Copy exactly the lines that run from the top of the listing to the line containing "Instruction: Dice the", both ends included, and omit the pictures.

========================================

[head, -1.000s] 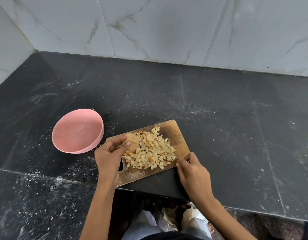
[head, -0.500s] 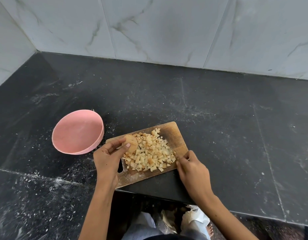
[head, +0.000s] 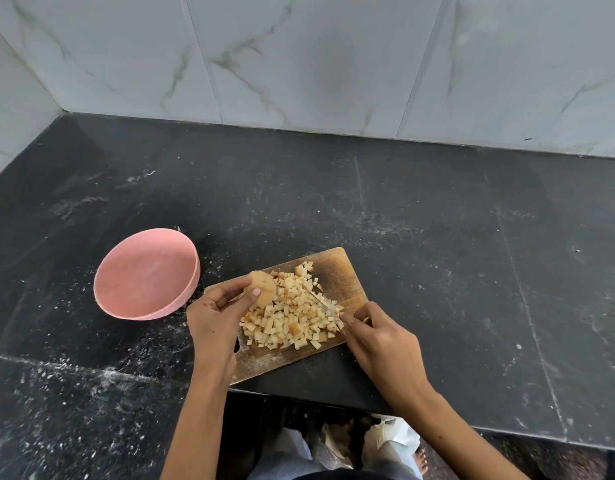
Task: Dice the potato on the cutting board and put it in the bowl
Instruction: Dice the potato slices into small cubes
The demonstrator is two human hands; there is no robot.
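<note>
- Left hand [head: 214,315] curled round a rounded, uncut tan potato piece [head: 263,289], thumb and fingers pinching it over the left end of the board.
- Right hand [head: 382,344] closed round a thin-bladed knife [head: 321,301], handle hidden in the fist, blade lying flat-angled across the diced heap with its tip toward the far left.
- Heap of small pale-yellow potato cubes [head: 292,320] spread over the middle of the rectangular wooden cutting board [head: 340,271], a few cubes scattered toward the far edge.
- Board set at a slant on the black speckled stone table [head: 437,254], near corner jutting just past the table's front edge.
- Round pink plastic bowl [head: 145,275] standing on the table just left of the board, close to the left hand but not touching it; no cubes seen inside.
- White dust and specks strewn over the table round the bowl and board.
- White marble-veined wall tiles [head: 316,57] behind the table.
- Light trousers [head: 285,455] and a bare foot [head: 420,460] seen below the table edge, beside crumpled white plastic [head: 392,434].
</note>
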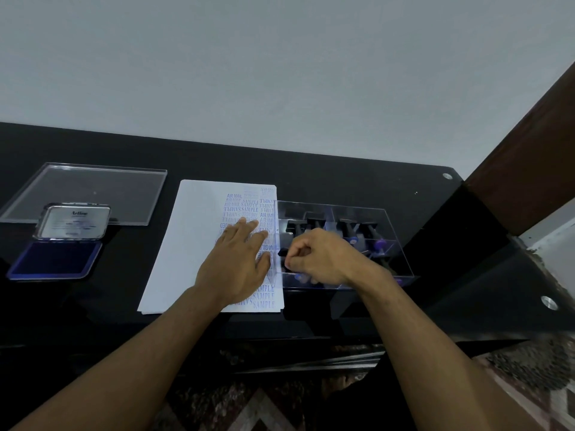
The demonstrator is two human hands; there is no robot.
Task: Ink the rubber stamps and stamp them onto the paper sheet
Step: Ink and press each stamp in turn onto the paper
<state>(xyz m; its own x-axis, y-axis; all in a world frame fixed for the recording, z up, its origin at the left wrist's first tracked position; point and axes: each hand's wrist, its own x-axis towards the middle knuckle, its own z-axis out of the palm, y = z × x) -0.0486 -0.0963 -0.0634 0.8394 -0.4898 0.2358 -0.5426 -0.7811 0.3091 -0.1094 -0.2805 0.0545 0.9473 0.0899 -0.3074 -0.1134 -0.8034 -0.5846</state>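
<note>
A white paper sheet (193, 237) lies in the middle of the black table, its right half covered with blue prints reading SAMPLE and AIR MAIL. My left hand (239, 262) rests flat on the sheet's right side, fingers spread. My right hand (320, 256) is closed around a black rubber stamp (283, 252) at the left end of a clear plastic stamp box (401, 247), which holds several black and purple stamps (379, 244). An open blue ink pad (53, 259) with its metal lid (74, 222) raised sits far left.
A clear plastic box lid (93, 191) lies flat behind the ink pad. The table's right edge (466, 188) meets a brown wooden post (529, 144). A patterned carpet (280, 405) shows below the table's near edge. A plain wall rises behind.
</note>
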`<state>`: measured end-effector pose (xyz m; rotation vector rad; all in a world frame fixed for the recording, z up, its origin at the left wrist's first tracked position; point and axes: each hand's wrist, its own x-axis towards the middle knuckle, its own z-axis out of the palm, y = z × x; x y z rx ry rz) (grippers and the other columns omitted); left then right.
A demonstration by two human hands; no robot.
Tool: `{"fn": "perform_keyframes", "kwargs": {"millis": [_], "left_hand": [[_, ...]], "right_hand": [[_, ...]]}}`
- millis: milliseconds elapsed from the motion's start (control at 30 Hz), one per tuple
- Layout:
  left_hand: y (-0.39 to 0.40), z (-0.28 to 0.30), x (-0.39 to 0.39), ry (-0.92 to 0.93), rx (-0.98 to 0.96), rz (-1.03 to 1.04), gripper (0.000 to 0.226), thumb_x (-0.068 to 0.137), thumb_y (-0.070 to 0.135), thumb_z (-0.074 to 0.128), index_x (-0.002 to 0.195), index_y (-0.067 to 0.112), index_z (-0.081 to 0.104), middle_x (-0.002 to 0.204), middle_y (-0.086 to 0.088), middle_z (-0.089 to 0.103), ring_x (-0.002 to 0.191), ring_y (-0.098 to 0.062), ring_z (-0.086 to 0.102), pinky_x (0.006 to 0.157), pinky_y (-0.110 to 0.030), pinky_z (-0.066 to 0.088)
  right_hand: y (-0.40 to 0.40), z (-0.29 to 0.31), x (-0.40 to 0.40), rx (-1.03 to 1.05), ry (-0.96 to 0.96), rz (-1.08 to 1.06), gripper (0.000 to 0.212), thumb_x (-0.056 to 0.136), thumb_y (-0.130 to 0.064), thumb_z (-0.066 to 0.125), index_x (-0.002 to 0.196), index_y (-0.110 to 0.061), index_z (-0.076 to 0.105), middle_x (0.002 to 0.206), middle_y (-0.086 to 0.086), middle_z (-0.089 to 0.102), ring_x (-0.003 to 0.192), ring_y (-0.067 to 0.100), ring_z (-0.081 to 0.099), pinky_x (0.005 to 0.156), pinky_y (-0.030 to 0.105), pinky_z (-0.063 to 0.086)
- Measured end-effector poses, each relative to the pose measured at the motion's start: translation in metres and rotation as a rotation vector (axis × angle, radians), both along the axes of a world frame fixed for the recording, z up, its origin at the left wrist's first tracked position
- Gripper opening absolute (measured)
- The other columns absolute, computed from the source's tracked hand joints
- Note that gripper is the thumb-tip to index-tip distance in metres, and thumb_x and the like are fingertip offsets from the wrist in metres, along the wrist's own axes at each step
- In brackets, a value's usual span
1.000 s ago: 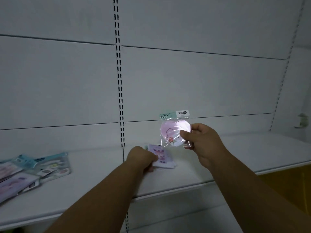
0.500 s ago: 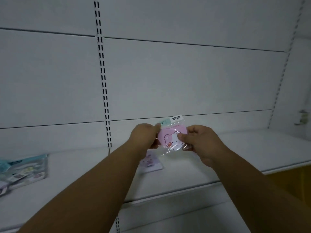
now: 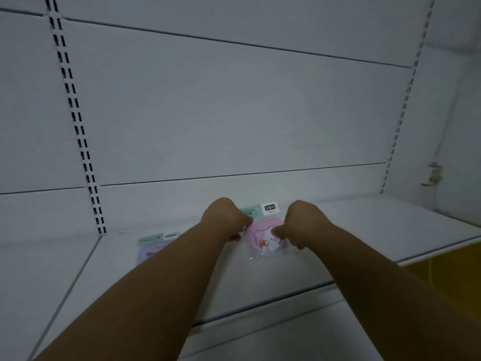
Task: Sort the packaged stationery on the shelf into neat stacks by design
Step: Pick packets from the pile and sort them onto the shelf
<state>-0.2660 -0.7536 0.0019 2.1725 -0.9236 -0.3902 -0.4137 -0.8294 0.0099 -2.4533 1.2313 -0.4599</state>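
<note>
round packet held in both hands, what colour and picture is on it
Pink round packet with a white cartoon bear, head view.

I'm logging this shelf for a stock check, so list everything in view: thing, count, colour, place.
pink packet: 1, clear wrapper, pink bear design, teal and white header, low over the shelf centre, held by both hands
lilac packet: 1, pale purple, teal header, flat on the shelf, left of the arms
shelf: 1, white, across the lower view
back panels: white, behind the shelf
slotted uprights: 2, white, left and right
left hand: 1, grips the packet's left edge
right hand: 1, pinches its right edge
</note>
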Motion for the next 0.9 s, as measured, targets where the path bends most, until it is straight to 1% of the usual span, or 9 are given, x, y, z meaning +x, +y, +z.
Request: {"fn": "perform_keyframes", "kwargs": {"millis": [67, 167, 200, 267, 333, 400, 533, 700, 900], "left_hand": [[-0.007, -0.005, -0.002, -0.140, 0.090, 0.021, 0.029, 0.077, 0.032, 0.078, 0.080, 0.007, 0.064, 0.077, -0.008, 0.072, 0.053, -0.019, 0.068, 0.055, -0.026, 0.056], [-0.011, -0.009, -0.004, -0.333, 0.157, 0.062, 0.037, 0.071, 0.039, 0.078, 0.089, 0.011, 0.063, 0.092, -0.006, 0.071, 0.084, -0.024, 0.071, 0.071, -0.028, 0.054], [-0.012, -0.010, -0.005, -0.375, 0.150, 0.082, 0.041, 0.074, 0.041, 0.077, 0.098, 0.011, 0.063, 0.099, -0.006, 0.070, 0.091, -0.024, 0.069, 0.075, -0.028, 0.052], [-0.008, -0.012, -0.006, -0.436, 0.125, 0.122, 0.047, 0.080, 0.045, 0.072, 0.111, 0.012, 0.061, 0.107, -0.004, 0.067, 0.097, -0.022, 0.064, 0.077, -0.029, 0.048], [0.003, -0.011, -0.006, -0.488, 0.108, 0.136, 0.043, 0.084, 0.048, 0.066, 0.112, 0.016, 0.060, 0.107, -0.002, 0.066, 0.096, -0.020, 0.062, 0.081, -0.029, 0.049], [0.025, -0.009, -0.002, -0.538, 0.103, 0.140, 0.037, 0.086, 0.051, 0.061, 0.106, 0.020, 0.062, 0.102, 0.000, 0.066, 0.091, -0.018, 0.061, 0.083, -0.031, 0.052], [0.097, -0.003, 0.011, -0.636, 0.091, 0.229, 0.028, 0.088, 0.049, 0.058, 0.101, 0.025, 0.063, 0.099, 0.003, 0.061, 0.086, -0.014, 0.059, 0.081, -0.030, 0.053], [0.213, -0.005, 0.026, -0.660, 0.135, 0.404, 0.026, 0.090, 0.044, 0.058, 0.107, 0.025, 0.062, 0.104, 0.003, 0.062, 0.088, -0.013, 0.059, 0.084, -0.028, 0.052], [0.369, -0.015, 0.048, -0.654, 0.201, 0.556, 0.027, 0.088, 0.047, 0.058, 0.107, 0.028, 0.060, 0.107, 0.004, 0.061, 0.093, -0.014, 0.059, 0.085, -0.030, 0.053]], "right_hand": [[-0.007, 0.000, -0.002, -0.056, 0.085, 0.047, 0.040, 0.073, -0.033, 0.079, 0.101, -0.010, 0.061, 0.095, 0.008, 0.066, 0.074, 0.020, 0.059, 0.060, 0.024, 0.048], [-0.012, -0.001, 0.001, -0.180, 0.164, 0.125, 0.038, 0.073, -0.040, 0.076, 0.093, -0.013, 0.058, 0.084, 0.002, 0.059, 0.082, 0.020, 0.058, 0.069, 0.027, 0.043], [-0.012, -0.001, 0.004, -0.211, 0.154, 0.152, 0.038, 0.075, -0.042, 0.073, 0.094, -0.013, 0.058, 0.085, 0.002, 0.059, 0.085, 0.020, 0.058, 0.071, 0.028, 0.044], [-0.006, 0.004, 0.010, -0.285, 0.076, 0.212, 0.042, 0.081, -0.044, 0.067, 0.110, -0.014, 0.060, 0.104, 0.005, 0.062, 0.095, 0.021, 0.060, 0.080, 0.030, 0.048], [0.008, 0.013, 0.017, -0.385, -0.027, 0.291, 0.046, 0.085, -0.044, 0.063, 0.121, -0.016, 0.056, 0.117, 0.007, 0.057, 0.104, 0.023, 0.057, 0.087, 0.033, 0.049], [0.026, 0.026, 0.027, -0.458, -0.124, 0.384, 0.048, 0.087, -0.043, 0.060, 0.127, -0.019, 0.052, 0.123, 0.006, 0.053, 0.111, 0.023, 0.053, 0.092, 0.036, 0.048], [0.077, 0.046, 0.053, -0.522, -0.270, 0.579, 0.043, 0.091, -0.038, 0.056, 0.129, -0.020, 0.048, 0.124, 0.005, 0.051, 0.112, 0.024, 0.052, 0.090, 0.036, 0.047], [0.171, 0.059, 0.093, -0.594, -0.315, 0.784, 0.044, 0.090, -0.040, 0.055, 0.128, -0.020, 0.047, 0.122, 0.005, 0.052, 0.109, 0.024, 0.051, 0.092, 0.037, 0.048], [0.316, 0.058, 0.141, -0.521, -0.371, 0.935, 0.046, 0.089, -0.039, 0.058, 0.128, -0.020, 0.043, 0.124, 0.005, 0.051, 0.110, 0.023, 0.052, 0.090, 0.036, 0.049]]}}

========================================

WRITTEN SOLUTION:
[head, -1.000s] 
[head, -0.500s] 
[head, +0.000s] 
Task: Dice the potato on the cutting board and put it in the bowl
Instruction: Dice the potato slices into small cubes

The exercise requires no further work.